* [TASK]:
Where the data below begins, start retyping exactly, and end on the line with "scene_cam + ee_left", which is included; no picture goes in.

[Start of Attachment]

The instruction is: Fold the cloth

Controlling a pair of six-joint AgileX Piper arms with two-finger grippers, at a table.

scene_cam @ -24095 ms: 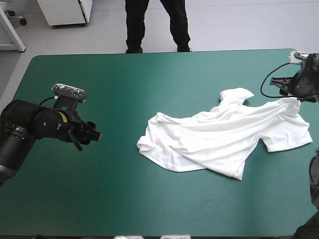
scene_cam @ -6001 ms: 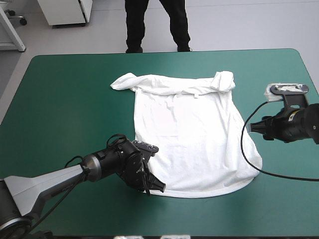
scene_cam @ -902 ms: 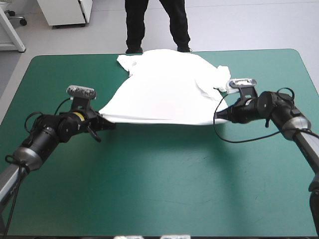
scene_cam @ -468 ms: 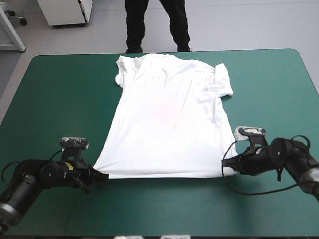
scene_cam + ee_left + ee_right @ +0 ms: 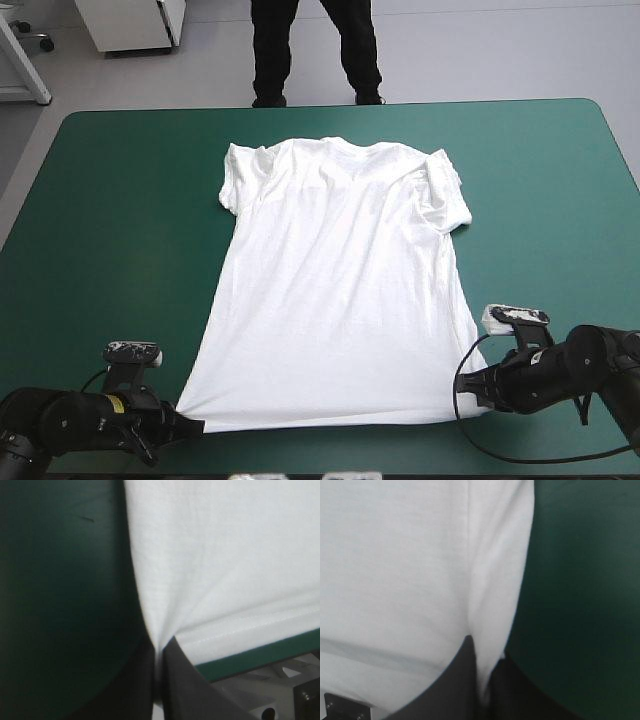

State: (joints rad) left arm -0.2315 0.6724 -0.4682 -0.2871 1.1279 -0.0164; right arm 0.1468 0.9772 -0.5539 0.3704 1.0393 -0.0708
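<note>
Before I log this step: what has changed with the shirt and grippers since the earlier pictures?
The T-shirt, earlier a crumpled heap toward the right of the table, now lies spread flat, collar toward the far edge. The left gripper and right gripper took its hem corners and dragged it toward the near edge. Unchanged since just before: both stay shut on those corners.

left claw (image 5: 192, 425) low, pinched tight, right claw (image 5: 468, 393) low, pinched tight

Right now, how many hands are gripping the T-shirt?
2. The left hand pinches the T-shirt at its near hem corner toward the table's left side; the right hand pinches the opposite near corner.
</note>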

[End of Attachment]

* [ANSWER SPACE]:
The instruction is: Fold the cloth

Controlling a pair of six-joint AgileX Piper arms with two-finger grippers, at a table.

scene_cam @ -24095 ms: 
scene_cam @ -6001 ms: 
scene_cam @ -902 ms: 
scene_cam @ -468 ms: 
scene_cam + ee_left + ee_right @ +0 ms: 

The output is complete, and nothing more is needed.